Just got my email confirmation that Veto got my rebate form and the free bags are shipping out for the last two bags I bought! 

If you're thinking about buying a bag, may as well get it now while the free bag offer is going on. Of the 3 bags I have, the Tech LC is my favourite and getting the meter bag or pouch for free is pretty tough to beat.


----------



## Stetson (Sep 15, 2012)

I guess I bought mine a couple weeks too soon


----------



## Vintage Sounds (Oct 23, 2009)

Thanks for the heads up. My Kuny's carrier is starting to reach pension age and none of the other tool carriers I've seen seem actually designed to HOLD anything. I don't understand how you can carry screwdrivers if the stupid ass screwdriver loops are only 3" deep and there's like 4 of them in total with a giant empty useless space in the middle. It almost looks like Veto is my only real option.


----------



## SteveO. (Oct 17, 2011)

Vintage Sounds said:


> Thanks for the heads up. My Kuny's carrier is starting to reach pension age and none of the other tool carriers I've seen seem actually designed to HOLD anything. I don't understand how you can carry screwdrivers if the stupid ass screwdriver loops are only 3" deep and there's like 4 of them in total with a giant empty useless space in the middle. It almost looks like Veto is my only real option.

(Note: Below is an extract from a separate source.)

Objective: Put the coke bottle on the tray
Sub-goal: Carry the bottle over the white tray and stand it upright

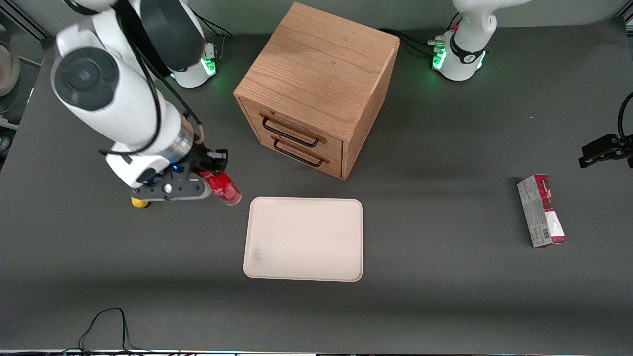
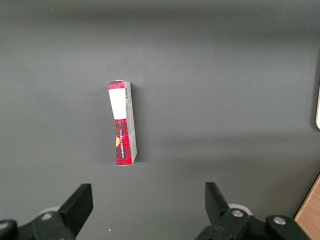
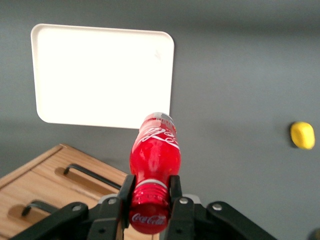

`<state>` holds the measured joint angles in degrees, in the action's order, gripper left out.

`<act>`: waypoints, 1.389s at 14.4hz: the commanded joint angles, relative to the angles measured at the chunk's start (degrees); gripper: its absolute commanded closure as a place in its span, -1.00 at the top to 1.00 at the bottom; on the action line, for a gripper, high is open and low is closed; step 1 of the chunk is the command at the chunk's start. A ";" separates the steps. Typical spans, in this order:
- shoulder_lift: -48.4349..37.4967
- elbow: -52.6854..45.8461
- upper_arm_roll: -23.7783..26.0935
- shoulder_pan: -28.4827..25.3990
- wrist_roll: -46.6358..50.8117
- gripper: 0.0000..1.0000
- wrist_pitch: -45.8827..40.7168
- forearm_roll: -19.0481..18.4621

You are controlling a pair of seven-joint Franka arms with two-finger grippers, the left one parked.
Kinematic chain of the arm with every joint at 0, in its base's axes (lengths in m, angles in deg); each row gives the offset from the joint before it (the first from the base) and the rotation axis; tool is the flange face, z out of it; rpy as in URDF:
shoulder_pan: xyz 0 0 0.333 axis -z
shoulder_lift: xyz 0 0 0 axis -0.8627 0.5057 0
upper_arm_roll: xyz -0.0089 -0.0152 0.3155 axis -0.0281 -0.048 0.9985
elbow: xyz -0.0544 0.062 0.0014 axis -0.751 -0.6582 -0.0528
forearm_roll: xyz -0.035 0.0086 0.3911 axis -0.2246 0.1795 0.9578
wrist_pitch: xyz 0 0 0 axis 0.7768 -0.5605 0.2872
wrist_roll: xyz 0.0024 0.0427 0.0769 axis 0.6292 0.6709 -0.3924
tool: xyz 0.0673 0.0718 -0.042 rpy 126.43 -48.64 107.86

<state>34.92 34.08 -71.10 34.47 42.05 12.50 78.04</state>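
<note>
My right gripper [image 1: 210,170] is shut on the neck of the coke bottle [image 1: 222,188], a small red bottle with a red cap and white script, and holds it tilted above the table beside the tray, toward the working arm's end. In the right wrist view the fingers [image 3: 175,187] clamp the bottle [image 3: 155,150] just below its cap. The tray [image 1: 304,240] is a flat pale cream rectangle nearer the front camera than the wooden cabinet; it also shows in the right wrist view [image 3: 100,75].
A wooden cabinet [image 1: 316,84] with two black-handled drawers stands at the table's middle. A small yellow object [image 1: 139,202] lies under the working arm. A red-and-grey carton [image 1: 541,211] lies toward the parked arm's end.
</note>
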 commanded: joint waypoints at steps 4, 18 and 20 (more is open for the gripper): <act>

Eecol has the Veto Pro Pac's in stock, as do a few other places in town. Have a look and if you're getting one, may as well grab it before the free bag offer expires.


----------



## Dr. Evil (Aug 24, 2012)

SteveO. said:


> Eecol has the Veto Pro Pac's in stock, as do a few other places in town. Have a look and if you're getting one, may as well grab it before the free bag offer expires.


Good God these things are expensive even with the company discount...


Then again, Im probably just cheap...


----------



## SteveO. (Oct 17, 2011)

Dr. Evil said:


> Good God these things are expensive even with the company discount...
> 
> 
> Then again, Im probably just cheap...


I thought they were expensive until I used one. Now I know they're worth it. :thumbsup:


----------



## Big John (May 23, 2010)

I'm hard on _everything_. I'm the type of guy that can destroy a pair of boots in 6 months. I've been kicking my Veto around for almost 3 years and I can honestly say it is in the exact same condition as when I bought it. Those bags are worth every penny.

-John


----------



## Dr. Evil (Aug 24, 2012)

Yeah, I pretty much know it.

Thanks guys.


----------